Drifting House is a collection of nine short stories by a writer who was born in Seoul, South Korea, was raised in California and Washington, studied in the United States and Korea, and now (all of this according to the jacket flap copy) lives in Seoul.
Because I was stationed in Korea for 16 months after the war (but have never been back), I probably bring a special interest to these stories, which are set in Korea and in the US. The characters are all Korean with a few minor exceptions. One exception is the black GI father of a girl, a father she never knows because he is shipped to Vietnam and dies in that war. In that story, "Beautiful Women," we watch a young girl grow into a young woman. It begins: "Under her mother's skirt, there is the shimmer of pink gills. Mina strokes the down of her mother's leg past the puckered marks of slugs on her mother's thighs, up to the dark starfish she spies under a strip of translucent fabric. But these mysteries become ordinary, merely thighs and fatty flash, when her mother slaps her hand."

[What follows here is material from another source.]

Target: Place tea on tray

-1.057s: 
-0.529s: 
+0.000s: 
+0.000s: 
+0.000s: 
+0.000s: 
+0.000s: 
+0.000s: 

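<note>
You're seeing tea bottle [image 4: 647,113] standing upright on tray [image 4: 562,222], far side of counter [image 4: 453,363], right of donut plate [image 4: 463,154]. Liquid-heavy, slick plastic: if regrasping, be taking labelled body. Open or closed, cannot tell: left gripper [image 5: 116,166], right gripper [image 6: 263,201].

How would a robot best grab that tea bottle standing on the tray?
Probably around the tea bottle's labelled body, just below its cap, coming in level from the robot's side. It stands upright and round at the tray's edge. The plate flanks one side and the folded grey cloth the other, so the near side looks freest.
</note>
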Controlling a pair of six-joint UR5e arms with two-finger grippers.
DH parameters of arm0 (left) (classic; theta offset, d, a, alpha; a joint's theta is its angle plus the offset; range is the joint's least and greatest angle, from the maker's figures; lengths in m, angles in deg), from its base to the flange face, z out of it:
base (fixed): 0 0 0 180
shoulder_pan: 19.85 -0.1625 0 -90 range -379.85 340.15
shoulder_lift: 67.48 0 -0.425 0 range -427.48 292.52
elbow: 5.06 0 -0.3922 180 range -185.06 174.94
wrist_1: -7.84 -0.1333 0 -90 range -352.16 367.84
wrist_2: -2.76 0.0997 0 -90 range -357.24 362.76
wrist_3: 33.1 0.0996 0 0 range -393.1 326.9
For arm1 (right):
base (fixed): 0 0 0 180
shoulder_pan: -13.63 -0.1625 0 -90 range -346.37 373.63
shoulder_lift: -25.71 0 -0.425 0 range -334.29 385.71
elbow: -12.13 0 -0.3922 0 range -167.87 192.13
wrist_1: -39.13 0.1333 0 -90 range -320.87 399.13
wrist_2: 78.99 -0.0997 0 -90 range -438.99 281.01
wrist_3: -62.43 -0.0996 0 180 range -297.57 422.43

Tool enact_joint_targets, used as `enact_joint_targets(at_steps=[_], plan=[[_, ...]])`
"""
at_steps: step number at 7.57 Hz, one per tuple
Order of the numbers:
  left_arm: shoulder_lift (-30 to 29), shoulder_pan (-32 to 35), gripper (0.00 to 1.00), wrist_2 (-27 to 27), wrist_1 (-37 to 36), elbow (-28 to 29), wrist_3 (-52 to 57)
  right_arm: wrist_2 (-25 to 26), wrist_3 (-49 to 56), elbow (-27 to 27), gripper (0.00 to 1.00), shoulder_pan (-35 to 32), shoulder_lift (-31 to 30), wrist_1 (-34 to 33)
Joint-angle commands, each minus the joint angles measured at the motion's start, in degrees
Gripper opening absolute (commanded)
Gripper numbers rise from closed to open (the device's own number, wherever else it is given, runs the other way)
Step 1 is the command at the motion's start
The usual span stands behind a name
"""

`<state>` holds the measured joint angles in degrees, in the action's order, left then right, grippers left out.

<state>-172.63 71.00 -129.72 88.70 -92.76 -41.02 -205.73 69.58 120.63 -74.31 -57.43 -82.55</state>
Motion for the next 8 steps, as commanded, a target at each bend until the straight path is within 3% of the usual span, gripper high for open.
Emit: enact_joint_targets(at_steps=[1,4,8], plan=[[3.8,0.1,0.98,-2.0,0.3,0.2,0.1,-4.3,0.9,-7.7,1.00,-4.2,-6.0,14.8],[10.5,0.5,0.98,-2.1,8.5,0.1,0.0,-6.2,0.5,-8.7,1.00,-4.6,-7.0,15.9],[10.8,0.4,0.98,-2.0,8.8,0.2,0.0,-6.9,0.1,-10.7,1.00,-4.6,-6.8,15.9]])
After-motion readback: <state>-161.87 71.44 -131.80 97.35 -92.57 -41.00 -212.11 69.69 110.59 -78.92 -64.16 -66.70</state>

I found all of the stories interesting for their reports from another world—life in Koreatown, life in Seoul during the 1990s financial crisis, life in North Korea. One of the questions such a collection raises is: How representative are these characters? Or are their stories all individual, unique?
Lee's characters—their thoughts, perceptions, actions—are all unique, in fact. Yet, these people in their confusion, anger, loss are also human. The woman who enters into "A Temporary Marriage" with an older Korean man as a way to reach America and find her daughter . . . what she does and why she does it is comprehensible and moving. The daughter in "The Believer" who tries to console her inconsolable father is absolutely convincing.
My only suggestion: Read only one of these stories a day. They are almost too strong to take at a sitting.